YOLOv8YOLOv8

YOLOv8 for document region detection — synthetic training data

Paste-ready synthetic training data for YOLOv8: one image plus a matching labels.txt per document, with every header, line item, total, and date region already annotated. Skip the annotation bottleneck and start training the first-stage region detector for your document AI pipeline.

YOLOv8 is the dominant first-stage region detector for modern document AI pipelines. Before a model like Donut or LiLT can extract structured values, something has to draw the boxes — and on invoices, claims, and government forms those boxes are almost never labeled at the scale a modern detector needs.

This page is part of our synthetic training data for document AI pillar. SymageDocs renders realistic, structurally-correct documents and emits the YOLO labels that match every rendered pixel — no manual annotation, no sampling of real PII.

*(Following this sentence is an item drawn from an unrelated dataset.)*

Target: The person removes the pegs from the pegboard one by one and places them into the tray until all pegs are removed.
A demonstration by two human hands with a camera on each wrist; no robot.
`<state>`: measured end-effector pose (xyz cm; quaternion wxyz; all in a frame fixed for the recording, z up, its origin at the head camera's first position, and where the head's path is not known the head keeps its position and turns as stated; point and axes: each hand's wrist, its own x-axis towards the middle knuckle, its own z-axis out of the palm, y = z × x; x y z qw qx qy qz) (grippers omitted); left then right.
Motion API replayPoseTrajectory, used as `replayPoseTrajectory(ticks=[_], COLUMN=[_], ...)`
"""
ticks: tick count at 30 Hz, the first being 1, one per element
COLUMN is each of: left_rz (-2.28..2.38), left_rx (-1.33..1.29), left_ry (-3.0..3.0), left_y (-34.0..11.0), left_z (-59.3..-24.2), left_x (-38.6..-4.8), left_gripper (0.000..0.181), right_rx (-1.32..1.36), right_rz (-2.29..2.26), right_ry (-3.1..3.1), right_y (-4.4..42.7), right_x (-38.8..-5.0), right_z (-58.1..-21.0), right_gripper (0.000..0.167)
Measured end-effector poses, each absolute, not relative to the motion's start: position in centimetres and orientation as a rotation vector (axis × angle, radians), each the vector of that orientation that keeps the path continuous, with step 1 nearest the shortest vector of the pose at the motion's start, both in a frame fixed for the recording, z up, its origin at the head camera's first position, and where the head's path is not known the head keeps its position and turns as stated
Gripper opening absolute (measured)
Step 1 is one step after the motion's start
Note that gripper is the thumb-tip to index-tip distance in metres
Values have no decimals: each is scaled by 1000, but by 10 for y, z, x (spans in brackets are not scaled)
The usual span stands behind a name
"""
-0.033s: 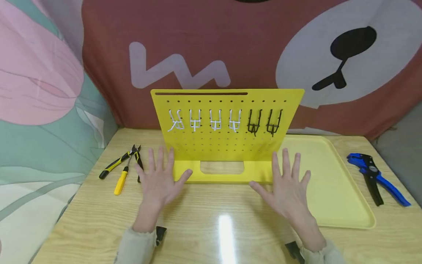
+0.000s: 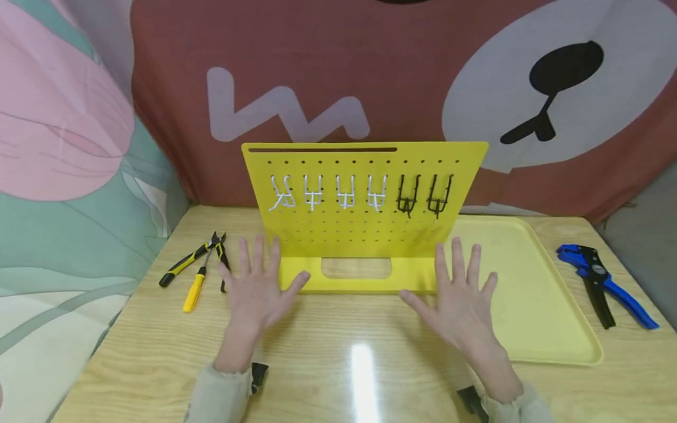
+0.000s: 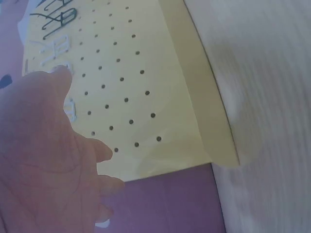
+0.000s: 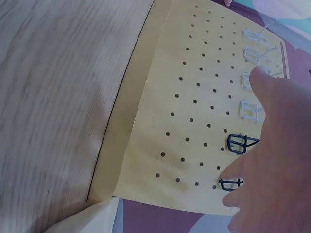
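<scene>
The left hand [image 2: 255, 299] and right hand [image 2: 461, 305] are held, fingers spread apart, before the board [image 2: 362, 226], stood upright on the table [image 2: 317, 352]. Its hooks [image 2: 345, 194] — partly hidden behind the hand in each wrist view — are shown uncovered by the head view; pliers [image 2: 185, 265], screwdriver [image 2: 194, 289] and blue tool [image 2: 598, 271], by that alone.
</scene>
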<state>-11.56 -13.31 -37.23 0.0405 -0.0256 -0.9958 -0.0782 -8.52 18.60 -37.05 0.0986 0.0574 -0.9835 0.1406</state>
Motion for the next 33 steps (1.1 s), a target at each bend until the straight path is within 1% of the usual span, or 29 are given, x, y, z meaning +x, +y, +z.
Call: replayPoseTrajectory(ticks=[3,5,7,11,14,17,20,25,29,33], left_rz=[-261,-361,-557,-1117,-1354,-1441,-1527,-1678,-1808,-1900], left_rx=[-92,-111,-121,-79,-10,50,95,183,297,419], left_ry=[-3026,-2995,-2930,-2652,-2448,-2374,-2358,-2259,-2123,-2034], left_y=[-136,-136,-138,-145,-147,-147,-148,-152,-154,-154], left_z=[-368,-363,-358,-349,-345,-343,-341,-342,-344,-344], left_x=[-113,-115,-119,-134,-145,-153,-162,-177,-190,-199], left_gripper=[94,92,87,69,59,57,56,51,43,42], right_rx=[170,181,190,214,180,147,131,136,154,204], right_rz=[449,530,671,959,1120,1303,1507,1813,1899,1889], right_ry=[-2906,-2856,-2761,-2432,-2249,-2110,-1977,-1854,-1860,-1885], right_y=[182,182,182,188,196,206,213,217,218,215], right_x=[-84,-86,-90,-102,-117,-132,-143,-150,-151,-153], right_z=[-367,-360,-352,-334,-321,-311,-307,-310,-314,-316], right_gripper=[99,93,80,53,41,31,26,27,29,29])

What YOLOv8 is — and why document teams use it

YOLOv8 is the eighth generation of the You Only Look Once family of single-stage object detectors from Ultralytics. It's fast (real-time on commodity GPUs), flexible across model sizes (n / s / m / l / x), and — critically — the labels.txt format it consumes is dead simple. That last property is what put it at the front of every document-AI pipeline shipping today.

Teams don't use YOLOv8 as their extractor. They use it as the upstream region detector: given a rasterized page, crop out the header, the line-items table, the totals block, and the signature region. A narrow, well-trained YOLOv8 model turns a messy 8.5×11 scan into a set of tidy crops that downstream transformer extractors (Donut, LiLT, DocFormerv2) can actually reason about.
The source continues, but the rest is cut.